Astrônomos podem ter descoberto um dos elos perdidos na evolução das galáxias

Uma equipe internacional de astrônomos, liderada pela Universidade de Massachusetts Amherst, anunciou uma descoberta que pode preencher uma importante lacuna na compreensão de como as galáxias evoluíram ao longo da história do universo

Dezoito das galáxias empoeiradas e formadoras de estrelas recentemente descobertas (em vermelho) se formaram há quase 13 bilhões de anos. Crédito: UMass Amherst 

Eles identificaram uma população de galáxias muito antigas, cheias de poeira e ainda ativas na formação de estrelas, que existiam quando o universo tinha apenas cerca de 1 bilhão de anos de idade – ou seja, aproximadamente 12,7 bilhões de anos atrás.

Essas galáxias representam um momento de transição crucial. Elas conectam duas fases já conhecidas da vida galáctica: de um lado, as galáxias extremamente distantes e brilhantes, detectadas recentemente pelo Telescópio Espacial James Webb (James Webb), que surgiram ainda mais cedo, cerca de 500 milhões de anos após o Big Bang; do outro, as galáxias “quiescentes”, que já haviam parado de formar estrelas de maneira intensa cerca de 2 bilhões de anos após o início do universo.

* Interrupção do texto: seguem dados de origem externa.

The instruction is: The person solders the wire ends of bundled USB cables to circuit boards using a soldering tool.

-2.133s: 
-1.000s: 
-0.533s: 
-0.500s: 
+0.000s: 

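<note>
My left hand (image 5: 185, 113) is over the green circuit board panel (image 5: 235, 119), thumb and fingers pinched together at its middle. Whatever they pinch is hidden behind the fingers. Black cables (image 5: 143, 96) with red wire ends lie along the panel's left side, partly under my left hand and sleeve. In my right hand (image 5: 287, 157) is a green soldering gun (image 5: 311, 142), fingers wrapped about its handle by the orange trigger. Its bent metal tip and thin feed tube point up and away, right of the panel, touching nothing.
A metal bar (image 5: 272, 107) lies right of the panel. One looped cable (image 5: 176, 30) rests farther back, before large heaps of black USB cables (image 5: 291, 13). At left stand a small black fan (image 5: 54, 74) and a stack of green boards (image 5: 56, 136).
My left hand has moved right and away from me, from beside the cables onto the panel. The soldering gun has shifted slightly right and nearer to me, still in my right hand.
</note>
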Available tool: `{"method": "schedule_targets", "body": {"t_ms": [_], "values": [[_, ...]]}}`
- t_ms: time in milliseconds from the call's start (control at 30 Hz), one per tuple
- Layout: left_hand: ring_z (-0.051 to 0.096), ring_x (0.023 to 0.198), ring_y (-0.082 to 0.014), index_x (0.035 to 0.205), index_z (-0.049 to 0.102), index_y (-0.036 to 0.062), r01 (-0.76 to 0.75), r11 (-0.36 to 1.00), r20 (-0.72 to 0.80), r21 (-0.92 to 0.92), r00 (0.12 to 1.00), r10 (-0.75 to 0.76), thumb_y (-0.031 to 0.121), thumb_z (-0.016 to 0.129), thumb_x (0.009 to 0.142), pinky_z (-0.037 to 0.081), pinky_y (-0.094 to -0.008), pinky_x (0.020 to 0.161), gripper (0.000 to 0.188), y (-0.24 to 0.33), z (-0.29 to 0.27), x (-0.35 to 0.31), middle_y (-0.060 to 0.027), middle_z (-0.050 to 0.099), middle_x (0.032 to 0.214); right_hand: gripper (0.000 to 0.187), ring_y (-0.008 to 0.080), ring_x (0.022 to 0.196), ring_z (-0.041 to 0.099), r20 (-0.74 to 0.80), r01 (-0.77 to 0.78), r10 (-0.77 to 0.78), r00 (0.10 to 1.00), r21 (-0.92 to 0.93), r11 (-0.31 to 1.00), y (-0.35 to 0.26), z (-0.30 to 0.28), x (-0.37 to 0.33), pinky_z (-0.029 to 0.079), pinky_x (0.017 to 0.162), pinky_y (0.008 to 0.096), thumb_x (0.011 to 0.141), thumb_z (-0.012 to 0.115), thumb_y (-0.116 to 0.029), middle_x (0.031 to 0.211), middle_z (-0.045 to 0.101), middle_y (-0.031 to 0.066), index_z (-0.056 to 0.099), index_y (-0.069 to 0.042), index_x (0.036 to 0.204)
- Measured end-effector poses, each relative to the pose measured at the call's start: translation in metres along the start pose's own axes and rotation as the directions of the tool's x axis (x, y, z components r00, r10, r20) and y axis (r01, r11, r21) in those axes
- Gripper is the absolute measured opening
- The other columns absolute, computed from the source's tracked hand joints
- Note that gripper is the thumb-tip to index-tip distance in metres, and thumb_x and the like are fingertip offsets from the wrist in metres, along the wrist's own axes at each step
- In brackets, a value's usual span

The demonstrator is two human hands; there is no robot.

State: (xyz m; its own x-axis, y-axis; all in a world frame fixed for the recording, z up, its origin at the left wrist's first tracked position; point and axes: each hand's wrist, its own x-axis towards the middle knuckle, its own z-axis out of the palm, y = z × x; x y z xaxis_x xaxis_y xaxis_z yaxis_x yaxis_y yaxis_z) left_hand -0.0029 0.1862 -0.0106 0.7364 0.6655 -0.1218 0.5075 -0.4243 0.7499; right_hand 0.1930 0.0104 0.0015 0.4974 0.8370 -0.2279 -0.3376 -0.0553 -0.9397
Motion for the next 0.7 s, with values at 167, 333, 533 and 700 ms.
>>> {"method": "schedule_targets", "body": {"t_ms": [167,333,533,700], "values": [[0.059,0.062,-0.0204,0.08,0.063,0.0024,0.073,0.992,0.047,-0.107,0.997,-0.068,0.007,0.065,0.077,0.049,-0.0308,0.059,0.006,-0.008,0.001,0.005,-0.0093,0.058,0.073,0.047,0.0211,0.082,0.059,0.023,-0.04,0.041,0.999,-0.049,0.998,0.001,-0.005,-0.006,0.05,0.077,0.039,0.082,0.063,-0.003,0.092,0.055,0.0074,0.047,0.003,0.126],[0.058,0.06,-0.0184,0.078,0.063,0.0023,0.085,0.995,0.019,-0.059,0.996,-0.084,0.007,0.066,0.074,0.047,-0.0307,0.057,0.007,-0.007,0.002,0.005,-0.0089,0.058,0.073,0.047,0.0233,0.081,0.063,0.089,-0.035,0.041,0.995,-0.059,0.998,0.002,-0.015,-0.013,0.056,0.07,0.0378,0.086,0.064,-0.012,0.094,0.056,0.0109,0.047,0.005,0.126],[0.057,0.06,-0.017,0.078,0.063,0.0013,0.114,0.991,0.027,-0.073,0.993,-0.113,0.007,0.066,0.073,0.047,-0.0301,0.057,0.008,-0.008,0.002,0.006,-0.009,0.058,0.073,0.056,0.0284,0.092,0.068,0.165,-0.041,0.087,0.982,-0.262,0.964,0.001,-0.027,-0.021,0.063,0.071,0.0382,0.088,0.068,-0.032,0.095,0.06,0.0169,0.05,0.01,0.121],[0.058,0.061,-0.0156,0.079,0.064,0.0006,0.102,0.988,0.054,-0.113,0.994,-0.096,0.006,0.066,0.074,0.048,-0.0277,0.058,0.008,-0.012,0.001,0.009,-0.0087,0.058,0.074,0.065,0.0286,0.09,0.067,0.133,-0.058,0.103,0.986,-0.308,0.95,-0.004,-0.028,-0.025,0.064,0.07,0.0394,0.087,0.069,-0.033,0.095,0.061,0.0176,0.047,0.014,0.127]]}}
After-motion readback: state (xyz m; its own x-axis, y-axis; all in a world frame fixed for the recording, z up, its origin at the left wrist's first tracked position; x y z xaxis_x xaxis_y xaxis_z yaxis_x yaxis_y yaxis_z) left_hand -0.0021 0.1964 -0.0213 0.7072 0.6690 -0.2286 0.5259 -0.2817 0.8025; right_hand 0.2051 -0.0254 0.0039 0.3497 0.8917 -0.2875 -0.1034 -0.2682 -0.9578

Até agora, faltava exatamente esse “elo perdido? intermediário: galáxias massivas, ricas em metais e poeira, mas ainda em plena atividade de criação estelar nessa época intermediária.

O que torna essa descoberta especial é que essas galáxias são difíceis de observar com telescópios comuns, pois a enorme quantidade de poeira cósmica absorve a luz visível e ultravioleta que elas emitem. Para detectá-las, os pesquisadores usaram o poder do ALMA, o grande conjunto de antenas no deserto do Atacama, no Chile, que capta a radiação infravermelha liberada quando a poeira é aquecida pelas estrelas jovens.

Eles observaram cerca de 400 galáxias brilhantes e empoeiradas com o ALMA e, depois, refinaram a busca com imagens do James Webb no infravermelho próximo, chegando a cerca de 70 candidatas mais fracas e, na maioria, nunca vistas antes. Ao combinar e “empilhar? os dados do ALMA, a equipe confirmou que essas galáxias realmente pertencem a essa época tão remota.

Essa revelação sugere que a formação intensa de estrelas – e o crescimento rápido de galáxias massivas – aconteceu mais cedo do que muitos modelos teóricos previam. Se confirmada em estudos futuros, a descoberta indica que nossas ideias atuais sobre a história cósmica precisam ser ajustadas, pois mostra que estruturas complexas e ricas em elementos pesados já existiam quando o universo era ainda muito jovem. Em resumo, essas galáxias empoeiradas e ativas atuam como uma ponte essencial, ajudando a explicar como as galáxias passaram de objetos brilhantes e caóticos no início do cosmos para as estruturas mais calmas e evoluídas que vemos hoje.